Sin dirección ideológica sólida, la propaganda pierde eficacia. El Partido se vuelve incapaz de liderar simbólicamente.
Lo más probable es que el Gobierno responda a cualquier brote social con más fuerza represiva, involucrando directamente al Ministerio del Interior y las Fuerzas Armadas, como ya se vio en 2021.
Pero ese camino tiene límites: la represión sin mejoras concretas en la vida cotidiana solo alimentará más rechazo y puede llevar a fracturas dentro de las propias fuerzas represivas.
De igual manera, sin horizonte político ni económico, los jóvenes seguirán abandonando el país en cifras históricas.
Lo anterior implica no solo pérdida de capital humano, sino una población envejecida y sin relevo generacional para sostener la burocracia o incluso los servicios básicos.
El éxodo también empobrece el margen de maniobra del régimen, al disminuir la base de apoyo interno y limitar el discurso de «resistencia popular».

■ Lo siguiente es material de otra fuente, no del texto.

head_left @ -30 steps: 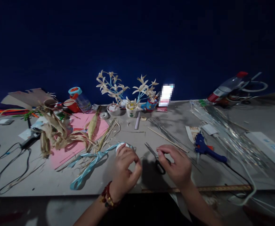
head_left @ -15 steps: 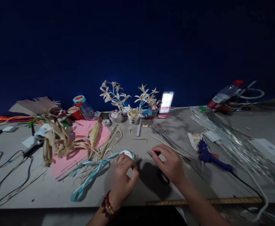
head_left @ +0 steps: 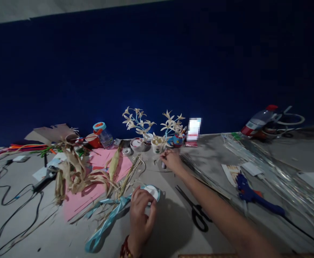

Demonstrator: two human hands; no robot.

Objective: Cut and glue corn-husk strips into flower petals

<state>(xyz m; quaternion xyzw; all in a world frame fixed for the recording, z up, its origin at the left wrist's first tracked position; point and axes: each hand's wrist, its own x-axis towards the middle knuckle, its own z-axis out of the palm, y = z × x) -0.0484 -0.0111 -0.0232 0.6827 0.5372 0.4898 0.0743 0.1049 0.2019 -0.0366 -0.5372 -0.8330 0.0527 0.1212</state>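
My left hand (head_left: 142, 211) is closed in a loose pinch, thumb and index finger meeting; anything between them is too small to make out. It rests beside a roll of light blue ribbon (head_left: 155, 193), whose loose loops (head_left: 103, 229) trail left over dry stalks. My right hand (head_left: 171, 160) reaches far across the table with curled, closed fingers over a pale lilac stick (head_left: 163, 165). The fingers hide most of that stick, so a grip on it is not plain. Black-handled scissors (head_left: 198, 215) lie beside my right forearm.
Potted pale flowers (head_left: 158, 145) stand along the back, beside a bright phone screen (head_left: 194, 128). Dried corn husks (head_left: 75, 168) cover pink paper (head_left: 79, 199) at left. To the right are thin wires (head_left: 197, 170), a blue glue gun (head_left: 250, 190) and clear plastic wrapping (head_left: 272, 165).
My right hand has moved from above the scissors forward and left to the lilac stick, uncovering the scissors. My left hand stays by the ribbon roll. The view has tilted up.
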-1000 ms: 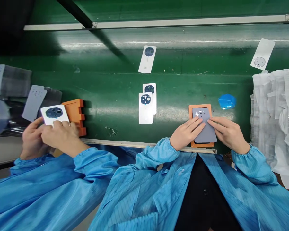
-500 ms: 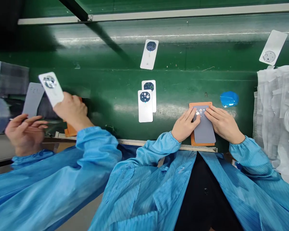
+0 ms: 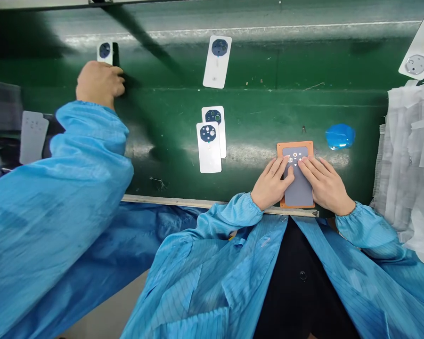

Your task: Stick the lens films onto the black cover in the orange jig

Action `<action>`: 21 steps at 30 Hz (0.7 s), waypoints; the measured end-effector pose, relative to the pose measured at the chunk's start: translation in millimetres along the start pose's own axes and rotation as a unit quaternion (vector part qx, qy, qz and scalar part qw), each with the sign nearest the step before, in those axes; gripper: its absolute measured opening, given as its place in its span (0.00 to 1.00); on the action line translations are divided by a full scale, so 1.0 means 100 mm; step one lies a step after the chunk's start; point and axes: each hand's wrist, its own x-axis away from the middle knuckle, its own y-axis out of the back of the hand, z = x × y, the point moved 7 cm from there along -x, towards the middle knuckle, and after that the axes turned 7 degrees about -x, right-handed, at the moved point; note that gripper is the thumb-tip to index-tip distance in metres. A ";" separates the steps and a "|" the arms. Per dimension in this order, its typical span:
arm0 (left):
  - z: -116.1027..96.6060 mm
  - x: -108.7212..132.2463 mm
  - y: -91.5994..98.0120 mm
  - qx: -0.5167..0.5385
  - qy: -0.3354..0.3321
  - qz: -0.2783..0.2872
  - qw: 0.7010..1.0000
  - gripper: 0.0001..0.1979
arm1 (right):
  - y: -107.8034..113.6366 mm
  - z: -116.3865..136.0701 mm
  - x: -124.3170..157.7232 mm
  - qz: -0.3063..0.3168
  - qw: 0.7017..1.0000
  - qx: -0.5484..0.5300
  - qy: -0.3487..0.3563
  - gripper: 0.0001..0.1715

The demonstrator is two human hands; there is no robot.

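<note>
My left hand (image 3: 271, 182) and my right hand (image 3: 324, 182) both lie on a grey sheet (image 3: 298, 186) with small holes. The sheet rests on an orange jig (image 3: 294, 145) at the near edge of the green belt (image 3: 268, 84). The fingers of both hands are stretched out and press the sheet flat near its holes. A little to the left lie two overlapping white cards (image 3: 210, 139) with dark round camera cut-outs. Another white card (image 3: 216, 61) lies farther back on the belt.
A co-worker's hand (image 3: 99, 84) in a blue sleeve reaches far onto the belt at the left and sets down a white card (image 3: 105, 52). A blue film scrap (image 3: 340, 136) lies right of the jig. White bags (image 3: 410, 160) are stacked at the right. Another card (image 3: 419, 51) lies top right.
The co-worker's hand has carried a white card from the near left out to the far left of the belt. My fingers have slid up the grey sheet to its holes.
</note>
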 end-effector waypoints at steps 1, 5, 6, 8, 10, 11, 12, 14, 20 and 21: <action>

Si la situación sigue deteriorándose, es posible que sectores del Gobierno busquen reformas internas, silenciosas pero significativas, para evitar un colapso total.
Alternativamente, puede haber fracturas dentro del régimen, con sectores más pragmáticos presionando por cambios económicos o una transición política controlada, incluso sin la figura de Miguel Díaz-Canel.
La reactivación de las protestas podría poner de nuevo a Cuba en la agenda mediática y diplomática internacional.
Algunos gobiernos, especialmente en América Latina y Europa, podrían presionar por diálogo o apertura, mientras que otros, más alineados ideológicamente, optarían por el silencio.
Cuba vive una de las coyunturas más frágiles de su historia reciente. Si no hay correcciones profundas —económicas, políticas e institucionales—, el escenario más probable es una combinación de protesta social creciente, represión, fracturas internas y un debilitamiento progresivo del aparato de poder.
El modelo de control total del Estado ya no es sostenible sin legitimidad social ni cuadros dispuestos a sostenerlo. Las consecuencias políticas pueden tardar en consolidarse, pero la erosión ya es evidente y, en muchos sentidos, irreversible.
La pregunta ya no es quién quiere tomar el poder, sino quién se atreve a cargar con la ruina. Y mientras tanto, la isla se desangra en apagones, se deshace en migraciones, se derrumba en hospitales sin médicos, en anaqueles vacíos, en jóvenes sin futuro.
Cuba no solo está en crisis. Cuba se está quedando sin quien la quiera gobernar. Y en ese vacío, la historia podría volver a pasar por las calles, esta vez sin retorno.